Starting with the first line below, reproduce each line exactly until you have included the one bearing "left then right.".
*** Exercise input Section Begins ***
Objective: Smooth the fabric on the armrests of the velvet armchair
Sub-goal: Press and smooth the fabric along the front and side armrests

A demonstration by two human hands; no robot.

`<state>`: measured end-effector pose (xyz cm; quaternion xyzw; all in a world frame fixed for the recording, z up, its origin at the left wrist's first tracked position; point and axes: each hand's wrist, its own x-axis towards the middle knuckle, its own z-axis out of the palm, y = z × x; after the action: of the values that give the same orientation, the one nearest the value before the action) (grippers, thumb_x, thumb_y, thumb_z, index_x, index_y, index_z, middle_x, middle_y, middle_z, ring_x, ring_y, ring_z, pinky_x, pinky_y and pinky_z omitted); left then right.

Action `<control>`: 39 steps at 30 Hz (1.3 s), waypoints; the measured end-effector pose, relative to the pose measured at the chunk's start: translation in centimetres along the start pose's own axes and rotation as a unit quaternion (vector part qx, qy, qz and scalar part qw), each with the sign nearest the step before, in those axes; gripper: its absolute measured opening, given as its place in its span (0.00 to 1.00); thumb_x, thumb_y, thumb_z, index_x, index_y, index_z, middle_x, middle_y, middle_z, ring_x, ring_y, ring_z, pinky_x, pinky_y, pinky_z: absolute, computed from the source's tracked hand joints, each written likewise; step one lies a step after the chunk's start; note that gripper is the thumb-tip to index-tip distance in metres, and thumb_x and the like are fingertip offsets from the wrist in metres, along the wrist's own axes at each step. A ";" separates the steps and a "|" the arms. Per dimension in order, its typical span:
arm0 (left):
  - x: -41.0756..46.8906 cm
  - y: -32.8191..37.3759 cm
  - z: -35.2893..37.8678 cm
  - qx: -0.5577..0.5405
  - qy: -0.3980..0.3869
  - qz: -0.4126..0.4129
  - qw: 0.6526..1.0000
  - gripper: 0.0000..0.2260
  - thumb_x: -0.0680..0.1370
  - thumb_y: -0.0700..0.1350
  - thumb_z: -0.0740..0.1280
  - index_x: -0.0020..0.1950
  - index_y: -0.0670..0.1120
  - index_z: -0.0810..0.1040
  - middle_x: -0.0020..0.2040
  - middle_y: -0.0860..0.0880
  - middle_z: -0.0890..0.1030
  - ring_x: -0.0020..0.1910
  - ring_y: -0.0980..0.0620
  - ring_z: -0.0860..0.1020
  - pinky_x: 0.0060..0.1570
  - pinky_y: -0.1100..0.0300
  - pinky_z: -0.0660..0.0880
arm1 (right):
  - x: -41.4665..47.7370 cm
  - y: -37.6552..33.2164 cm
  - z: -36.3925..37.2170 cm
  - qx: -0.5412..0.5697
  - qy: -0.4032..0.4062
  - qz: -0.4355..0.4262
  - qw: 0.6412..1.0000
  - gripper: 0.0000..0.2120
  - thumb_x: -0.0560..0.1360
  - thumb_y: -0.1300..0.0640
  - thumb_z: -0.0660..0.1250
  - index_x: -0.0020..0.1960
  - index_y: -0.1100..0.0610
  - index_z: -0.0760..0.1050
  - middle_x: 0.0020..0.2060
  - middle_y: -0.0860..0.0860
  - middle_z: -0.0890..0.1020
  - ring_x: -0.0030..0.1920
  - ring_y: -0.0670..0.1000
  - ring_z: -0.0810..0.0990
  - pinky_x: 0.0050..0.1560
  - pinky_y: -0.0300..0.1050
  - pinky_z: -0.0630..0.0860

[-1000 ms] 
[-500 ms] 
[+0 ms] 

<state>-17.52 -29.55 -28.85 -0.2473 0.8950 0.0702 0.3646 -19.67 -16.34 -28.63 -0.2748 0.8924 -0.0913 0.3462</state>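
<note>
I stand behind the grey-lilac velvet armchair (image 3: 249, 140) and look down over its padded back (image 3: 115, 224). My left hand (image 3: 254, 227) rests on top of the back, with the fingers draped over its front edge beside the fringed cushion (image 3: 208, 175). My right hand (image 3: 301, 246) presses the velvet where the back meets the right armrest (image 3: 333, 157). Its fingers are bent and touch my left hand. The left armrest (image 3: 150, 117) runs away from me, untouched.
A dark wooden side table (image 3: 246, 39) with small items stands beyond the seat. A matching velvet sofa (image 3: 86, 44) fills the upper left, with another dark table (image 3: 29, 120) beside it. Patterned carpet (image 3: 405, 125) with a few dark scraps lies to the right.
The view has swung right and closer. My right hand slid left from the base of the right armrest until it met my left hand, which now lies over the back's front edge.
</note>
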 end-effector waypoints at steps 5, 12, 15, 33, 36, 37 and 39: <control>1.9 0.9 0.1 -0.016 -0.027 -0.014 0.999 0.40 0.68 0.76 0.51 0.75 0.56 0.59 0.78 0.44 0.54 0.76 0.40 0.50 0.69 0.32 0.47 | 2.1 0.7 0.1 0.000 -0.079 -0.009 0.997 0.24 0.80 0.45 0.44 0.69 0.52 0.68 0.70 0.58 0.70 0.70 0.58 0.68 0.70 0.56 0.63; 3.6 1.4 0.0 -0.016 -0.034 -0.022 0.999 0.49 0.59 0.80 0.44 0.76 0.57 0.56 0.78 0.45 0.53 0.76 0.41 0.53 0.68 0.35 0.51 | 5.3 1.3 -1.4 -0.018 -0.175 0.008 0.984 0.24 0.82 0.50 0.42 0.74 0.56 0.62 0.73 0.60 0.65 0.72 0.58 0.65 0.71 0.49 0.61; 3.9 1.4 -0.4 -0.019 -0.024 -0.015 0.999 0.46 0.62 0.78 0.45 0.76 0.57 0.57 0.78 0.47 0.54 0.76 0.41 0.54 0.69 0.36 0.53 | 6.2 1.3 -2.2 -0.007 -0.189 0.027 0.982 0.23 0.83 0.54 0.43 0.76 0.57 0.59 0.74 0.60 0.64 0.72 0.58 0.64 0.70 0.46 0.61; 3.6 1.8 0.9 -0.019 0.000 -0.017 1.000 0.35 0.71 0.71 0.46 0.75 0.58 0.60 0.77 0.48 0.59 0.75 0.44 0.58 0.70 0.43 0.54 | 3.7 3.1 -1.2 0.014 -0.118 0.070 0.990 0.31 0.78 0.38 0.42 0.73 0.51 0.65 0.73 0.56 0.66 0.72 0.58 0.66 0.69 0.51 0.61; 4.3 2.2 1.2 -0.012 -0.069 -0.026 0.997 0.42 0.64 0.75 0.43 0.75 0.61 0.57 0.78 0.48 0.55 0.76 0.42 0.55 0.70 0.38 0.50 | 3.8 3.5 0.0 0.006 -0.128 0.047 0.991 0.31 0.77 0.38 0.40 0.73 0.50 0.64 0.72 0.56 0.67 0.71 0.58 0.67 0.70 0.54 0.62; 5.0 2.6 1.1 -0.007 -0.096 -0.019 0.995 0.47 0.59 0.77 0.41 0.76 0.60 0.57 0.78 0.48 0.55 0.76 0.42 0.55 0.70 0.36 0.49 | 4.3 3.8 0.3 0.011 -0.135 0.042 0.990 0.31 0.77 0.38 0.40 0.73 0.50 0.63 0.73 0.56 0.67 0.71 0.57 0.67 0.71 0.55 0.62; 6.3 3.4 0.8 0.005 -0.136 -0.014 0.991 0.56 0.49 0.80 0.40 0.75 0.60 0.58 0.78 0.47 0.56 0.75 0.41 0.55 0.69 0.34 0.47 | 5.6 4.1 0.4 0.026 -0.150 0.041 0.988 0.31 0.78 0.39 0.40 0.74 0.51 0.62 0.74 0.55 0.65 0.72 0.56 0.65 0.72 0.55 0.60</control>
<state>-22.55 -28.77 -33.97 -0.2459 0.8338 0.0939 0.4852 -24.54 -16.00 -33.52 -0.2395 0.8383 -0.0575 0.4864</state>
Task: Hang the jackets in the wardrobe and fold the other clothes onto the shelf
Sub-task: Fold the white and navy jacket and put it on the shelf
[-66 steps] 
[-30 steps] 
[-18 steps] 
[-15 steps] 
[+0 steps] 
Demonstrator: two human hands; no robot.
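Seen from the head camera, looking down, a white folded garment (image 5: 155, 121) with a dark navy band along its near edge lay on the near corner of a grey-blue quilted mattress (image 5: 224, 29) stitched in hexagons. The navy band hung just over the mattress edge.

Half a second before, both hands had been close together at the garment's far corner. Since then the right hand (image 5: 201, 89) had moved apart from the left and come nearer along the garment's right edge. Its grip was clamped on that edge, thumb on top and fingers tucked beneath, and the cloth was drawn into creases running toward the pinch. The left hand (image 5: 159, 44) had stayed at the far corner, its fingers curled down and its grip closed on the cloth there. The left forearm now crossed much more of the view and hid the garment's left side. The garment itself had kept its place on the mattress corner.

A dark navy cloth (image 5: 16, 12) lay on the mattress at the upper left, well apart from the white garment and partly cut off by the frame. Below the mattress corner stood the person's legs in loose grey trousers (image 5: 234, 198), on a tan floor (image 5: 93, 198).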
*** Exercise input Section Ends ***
# Solution to this exercise
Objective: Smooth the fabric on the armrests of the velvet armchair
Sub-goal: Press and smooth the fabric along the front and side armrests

A demonstration by two human hands; no robot.

`<state>`: measured end-effector pose (xyz cm; quaternion xyzw; all in a world frame fixed for the recording, z up, its origin at the left wrist's first tracked position; point and axes: each hand's wrist, its own x-axis towards the middle knuckle, its own z-axis out of the palm, y = z × x; after the action: of the values that give the same orientation, the one nearest the value before the action) (grippers, thumb_x, thumb_y, thumb_z, index_x, index_y, index_z, middle_x, middle_y, middle_z, ring_x, ring_y, ring_z, pinky_x, pinky_y and pinky_z omitted); left then right.

With that, the answer is done.